Наоборот, в драме Луначарского «Оливер Кромвель» у меня очень мило шла сцена Мери Кромвель с Джоном Айртоном. Надо сказать, что получалось у меня это без всякой режиссерской помощи.
В то время пришлось мне соприкоснуться с режиссером Константином Эггертом. Он был приглашен в Малый театр на постановку «Медвежьей свадьбы» Луначарского, инсценировавшего новеллу Мериме «Локис». Я в этом спектакле играла роль Юльки.
Эггерт появился на театральном небосклоне в самом начале 20-х годов, в яркий период всевозможных исканий, возникновения и исчезновения различных студий, кафе поэтов, артистических клубов вроде «Альказара» и т. д. Художник спектакля Тривас сделал весьма непривычные для того времени декорации. Его условные конструкции теперь бы, конечно, никого не удивили. Парики некоторых действующих лиц (зеленые, сиреневые и розовый у главной исполнительницы) перекликались, пожалуй, с мейерхольдовским «Лесом».

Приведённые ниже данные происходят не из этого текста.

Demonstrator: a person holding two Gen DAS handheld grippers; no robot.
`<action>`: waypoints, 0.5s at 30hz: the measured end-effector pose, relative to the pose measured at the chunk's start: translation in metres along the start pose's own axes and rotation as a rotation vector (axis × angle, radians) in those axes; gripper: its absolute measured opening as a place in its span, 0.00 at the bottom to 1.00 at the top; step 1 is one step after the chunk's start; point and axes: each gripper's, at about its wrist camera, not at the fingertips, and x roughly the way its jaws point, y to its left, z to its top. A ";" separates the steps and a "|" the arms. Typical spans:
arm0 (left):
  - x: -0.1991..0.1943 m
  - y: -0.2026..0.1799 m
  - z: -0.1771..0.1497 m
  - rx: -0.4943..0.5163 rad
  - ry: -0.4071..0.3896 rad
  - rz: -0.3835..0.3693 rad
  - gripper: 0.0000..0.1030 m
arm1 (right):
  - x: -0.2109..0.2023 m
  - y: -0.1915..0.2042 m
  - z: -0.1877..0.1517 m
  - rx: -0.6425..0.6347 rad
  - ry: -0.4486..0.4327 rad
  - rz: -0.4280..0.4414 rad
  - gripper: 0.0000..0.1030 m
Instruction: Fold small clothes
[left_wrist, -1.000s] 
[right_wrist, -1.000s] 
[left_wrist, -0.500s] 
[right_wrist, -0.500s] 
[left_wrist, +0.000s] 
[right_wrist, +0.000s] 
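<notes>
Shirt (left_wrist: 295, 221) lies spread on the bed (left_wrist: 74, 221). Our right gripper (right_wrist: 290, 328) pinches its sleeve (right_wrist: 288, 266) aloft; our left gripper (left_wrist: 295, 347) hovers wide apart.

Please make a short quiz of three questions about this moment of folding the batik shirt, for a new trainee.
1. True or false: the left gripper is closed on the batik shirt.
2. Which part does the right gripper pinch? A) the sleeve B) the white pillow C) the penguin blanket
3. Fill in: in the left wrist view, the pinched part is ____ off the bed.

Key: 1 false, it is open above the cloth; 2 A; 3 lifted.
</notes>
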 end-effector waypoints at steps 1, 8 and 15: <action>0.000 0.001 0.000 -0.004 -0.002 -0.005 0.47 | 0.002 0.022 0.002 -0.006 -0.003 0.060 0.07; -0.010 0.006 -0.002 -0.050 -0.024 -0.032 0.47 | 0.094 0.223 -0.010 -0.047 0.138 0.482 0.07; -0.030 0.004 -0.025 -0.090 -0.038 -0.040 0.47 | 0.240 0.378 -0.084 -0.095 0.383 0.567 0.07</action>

Мне кажется, что лучшей в постановке Эггерта была массовая сцена свадьбы графа и Юльки. Тут чувствовался большой мастер, с ярким темпераментом и завидной фантазией. С актерами он работал очень осторожно. Точно ведя их по намеченному рисунку, он считался с индивидуальностью каждого и, пожалуй, слишком боялся навязывать что-то свое. Гораздо свободнее чувствовал он себя в кино, где поставил с Л. М. Леонидовым в главной роли «Гобсека» Бальзака. Я играла роль графини де Ресто. Было приятно наблюдать на съемках, как легко и просто Эггерт находил общий творческий язык с таким актером, как Леонидов. Для меня же было событием, что я снималась и общалась с удивительным мастером, каким был Леонидов. И на каждой съемке, где непосредственно играла с Леонидом Мироновичем, я буквально умирала от волнения.
Обе встречи с Эггертом оставили впечатление о нем как о режиссере пытливом, темпераментном и безусловно культурном. Да и актер он был незаурядный. В снятом им же фильме «Медвежья свадьба» он интересно сыграл роль графа Шемета. В жизни он производил впечатление человека замкнутого, безукоризненно вежливого и чуточку надменного.
Спектакль «Медвежья свадьба» имел большой успех у зрителей. Не скажу, что роль Юльки стала моим особым достижением, но знакомство с режиссерскими принципами Эггерта было мне, бесспорно, полезно.
Так начала я делать первые шаги на сцене моего любимого театра.